Harriet turned to regard the team that the Professor had just indicated as the winners. Max imagined that they shrunk back from her look. With hands on hips, she faced the Professor once more.

“Rematch! Rematch! Rematch!” boomed the crowd again, many eager to regain money lost on bad bets. Harriet's hand was back up and the near silence returned. But McCormack spoke first.

“I have no more time for this Miss Leith. Call it the tides of war, if you will. This is my word and as such it is beyond contestation.”

“Woo, bet he enjoyed saying that,” muttered Max sarcastically to Dickie. “Beyond con-tes-ta-tion!”

“War!?” called back Harriet, leaning forward slightly as she spoke “War? This is science not war, Mr McCormack! Do you want war?!”

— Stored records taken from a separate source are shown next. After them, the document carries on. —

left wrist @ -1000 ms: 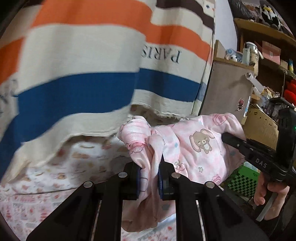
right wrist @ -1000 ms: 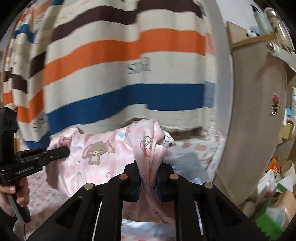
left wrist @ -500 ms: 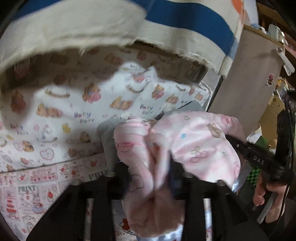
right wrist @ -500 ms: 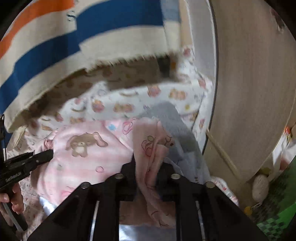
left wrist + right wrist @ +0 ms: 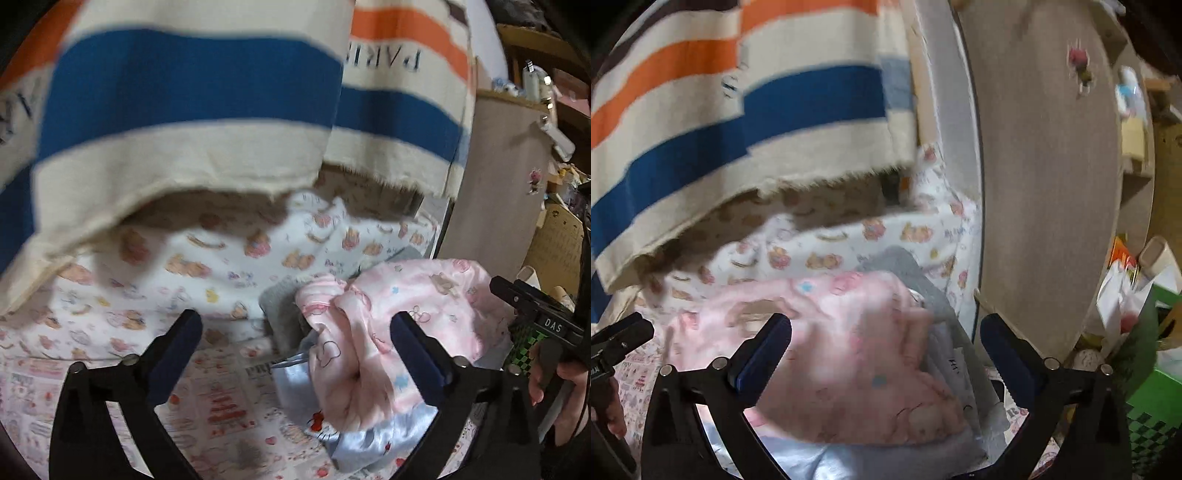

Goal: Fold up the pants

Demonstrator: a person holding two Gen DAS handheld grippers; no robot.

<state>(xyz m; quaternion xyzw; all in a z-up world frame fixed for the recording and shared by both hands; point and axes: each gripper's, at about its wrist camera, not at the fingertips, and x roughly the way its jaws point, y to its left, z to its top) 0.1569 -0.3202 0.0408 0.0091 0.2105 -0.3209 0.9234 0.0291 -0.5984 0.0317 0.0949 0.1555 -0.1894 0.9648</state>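
Note:
The pink cartoon-print pants (image 5: 388,325) lie bunched on a pile of folded clothes on the bed. They also fill the middle of the right wrist view (image 5: 857,354). My left gripper (image 5: 295,332) is open and empty, its jaws spread wide on either side of the pants' left end. My right gripper (image 5: 886,336) is open and empty too, jaws spread just above the pants. The right gripper's body shows at the right of the left wrist view (image 5: 535,314).
A light blue satin garment (image 5: 373,439) and a grey one (image 5: 280,306) lie under the pants. A striped blanket (image 5: 184,110) hangs over the back of the bed. A wooden cabinet side (image 5: 1045,184) stands close on the right. The printed bed sheet (image 5: 229,406) lies in front.
Both grippers have opened and let go of the pants, which have dropped onto the clothes pile. Both cameras now look a little higher, showing more of the striped blanket.

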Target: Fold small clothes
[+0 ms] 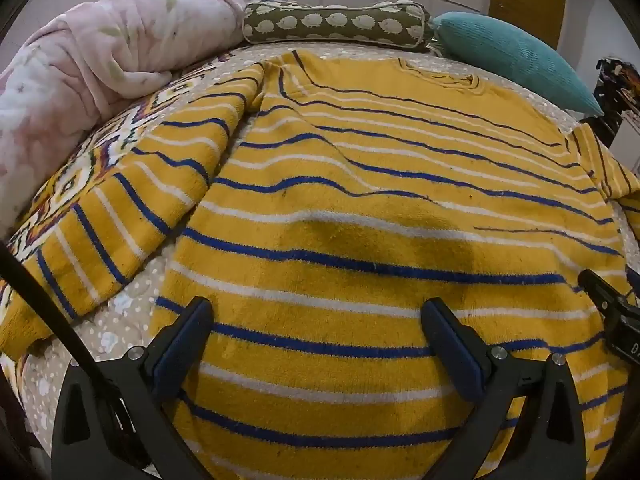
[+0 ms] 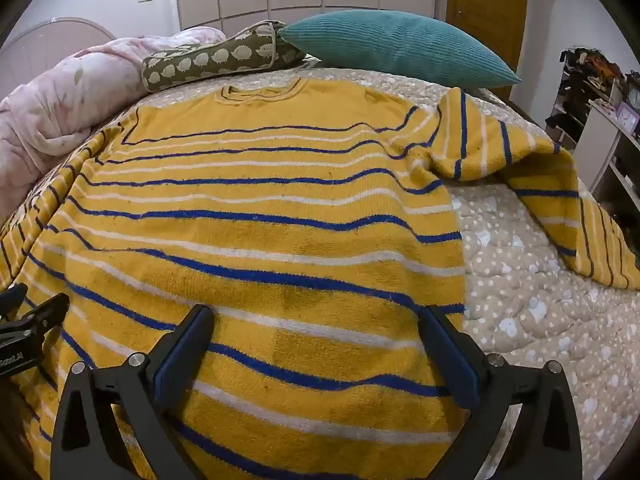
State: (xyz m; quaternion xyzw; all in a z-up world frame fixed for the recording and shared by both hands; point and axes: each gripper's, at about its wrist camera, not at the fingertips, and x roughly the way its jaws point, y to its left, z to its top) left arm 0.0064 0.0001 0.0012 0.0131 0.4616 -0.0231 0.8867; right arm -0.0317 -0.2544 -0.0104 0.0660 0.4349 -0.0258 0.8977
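1. Spread over the bed is a beige dotted quilt; a teal pillow, a hedgehog-print bolster and a pink blanket lie at its far end.
2. Flat on the quilt lies the yellow striped sweater, collar far, sleeves out to each side.
3. Left claw hovers over the hem, fingers apart, empty.
4. Right claw likewise, spread wide, gripping nothing.

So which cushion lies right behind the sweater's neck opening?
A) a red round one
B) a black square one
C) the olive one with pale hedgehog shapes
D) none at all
C: in the right wrist view the olive hedgehog-print cushion lies just beyond the collar of the yellow striped sweater, with the teal pillow beside it.
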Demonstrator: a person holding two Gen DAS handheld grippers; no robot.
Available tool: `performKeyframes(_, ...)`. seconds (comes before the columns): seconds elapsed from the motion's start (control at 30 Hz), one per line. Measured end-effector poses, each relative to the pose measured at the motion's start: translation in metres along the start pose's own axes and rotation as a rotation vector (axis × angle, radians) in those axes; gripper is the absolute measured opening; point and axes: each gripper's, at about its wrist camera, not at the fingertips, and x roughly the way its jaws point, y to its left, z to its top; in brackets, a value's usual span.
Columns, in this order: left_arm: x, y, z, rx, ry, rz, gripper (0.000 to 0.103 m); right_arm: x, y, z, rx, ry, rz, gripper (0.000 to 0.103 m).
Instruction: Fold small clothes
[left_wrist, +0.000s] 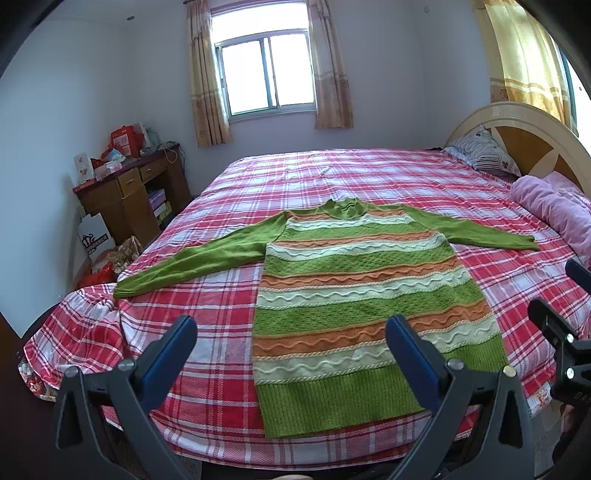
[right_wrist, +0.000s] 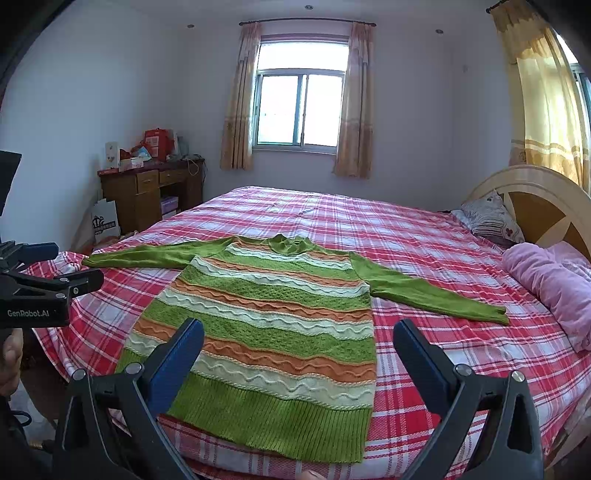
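2 tongs, left tongs (left_wrist: 291, 325) and right tongs (right_wrist: 298, 328), gape empty above the flat striped sweater (left_wrist: 354, 291) on the bed (left_wrist: 221, 229); only the right view shows a hand (right_wrist: 11, 360).

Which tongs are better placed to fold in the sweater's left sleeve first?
Left. The left tongs hang open near the hem on that side, with the left sleeve ahead; the right tongs face the sweater's other edge.

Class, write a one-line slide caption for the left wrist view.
Open left claw hovers above a striped green knitted sweater spread flat.
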Motion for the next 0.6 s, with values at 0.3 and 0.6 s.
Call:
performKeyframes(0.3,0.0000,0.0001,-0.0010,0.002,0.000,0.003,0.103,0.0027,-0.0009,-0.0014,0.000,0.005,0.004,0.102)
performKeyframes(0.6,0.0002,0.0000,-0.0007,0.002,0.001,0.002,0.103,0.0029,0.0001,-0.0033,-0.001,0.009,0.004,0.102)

“REMATCH! REMATCH! REMATCH!”

She was wild at the loss of her prize and the crowd, sharing her sense of injustice, chanted on. This time McCormack had more trouble quieting the students and, in the end, resorted the pulling the cord on his boiler box and letting the whistle-top scream out its high note.

“The Wilson-Anderson team will keep the honour...” He held up his hand to forestall any renewed chanting. “...but if you all wish it, and only for the chance to redeem your own poor engineering... a new race... may be run on the first day of semester, in the new year." There was more cheering at this, but Harriet remained glaring across the quad at McCormack. "I trust that goes some way to mollify you Miss Leith," finished the Professor, raising a single eyebrow at her.

"What say the teams?” she growled over her shoulder in response. Representatives of the three teams nodded quickly. The mechanical engineers could not be seen.

“So be it. Now have a good Christmas, and...” addressing his curiously dressed students “...get out of my sight... you punks!"

Harriet Leith nodded once to McCormack, then, followed by her crew, marched from the centre of the quadrangle. Her face was still pale with anger, but a mischievous smile twisted the corner of her mouth once more.

“To me! To me!” called the book makers as they anticipated the new year's race.